ACTIVITY:
Copy, pictures aside: the lines below from the one that holds "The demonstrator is" through the final line of the listing, both ends included, exactly as they are and nothing else.

DATA SECTION:

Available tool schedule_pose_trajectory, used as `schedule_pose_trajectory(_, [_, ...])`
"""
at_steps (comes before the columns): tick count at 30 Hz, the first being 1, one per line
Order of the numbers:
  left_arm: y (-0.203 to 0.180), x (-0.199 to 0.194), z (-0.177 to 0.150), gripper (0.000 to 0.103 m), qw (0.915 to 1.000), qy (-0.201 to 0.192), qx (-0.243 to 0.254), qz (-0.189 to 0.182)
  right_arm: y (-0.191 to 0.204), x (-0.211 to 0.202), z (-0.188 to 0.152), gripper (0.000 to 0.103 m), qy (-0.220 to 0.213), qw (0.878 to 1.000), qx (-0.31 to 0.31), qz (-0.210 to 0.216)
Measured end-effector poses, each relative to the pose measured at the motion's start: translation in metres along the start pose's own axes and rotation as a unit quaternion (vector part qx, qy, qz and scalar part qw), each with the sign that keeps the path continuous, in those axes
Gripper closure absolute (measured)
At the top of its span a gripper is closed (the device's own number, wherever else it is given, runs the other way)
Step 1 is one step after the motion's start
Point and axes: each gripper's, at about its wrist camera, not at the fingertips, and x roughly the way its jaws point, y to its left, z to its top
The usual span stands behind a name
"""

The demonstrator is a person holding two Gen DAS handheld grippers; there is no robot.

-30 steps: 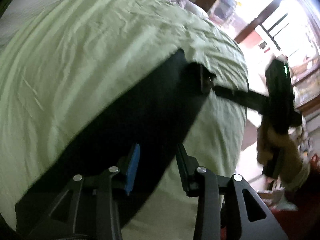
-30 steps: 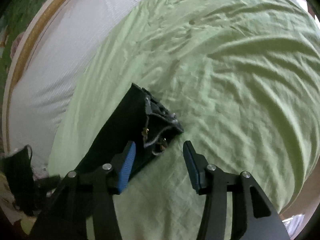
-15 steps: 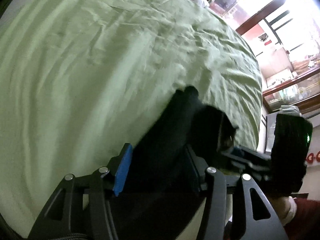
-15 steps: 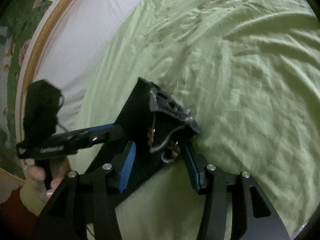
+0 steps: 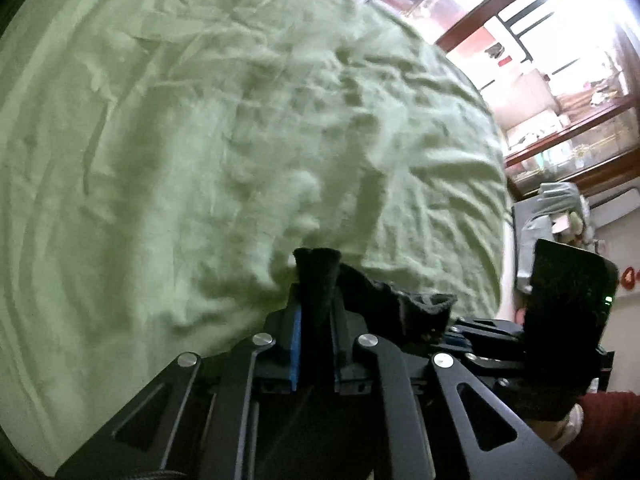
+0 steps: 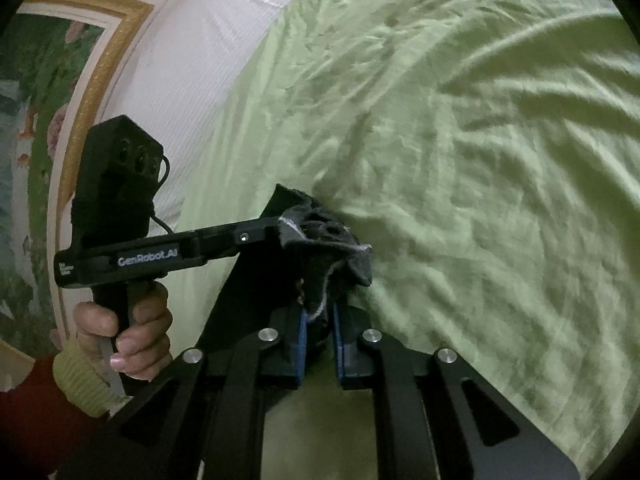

ANSWER:
The demonstrator is a person holding two Gen DAS handheld grippers; there is no robot.

-30 steps: 
-30 steps: 
-15 steps: 
-15 steps: 
+0 steps: 
+0 steps: 

There's no more to the output.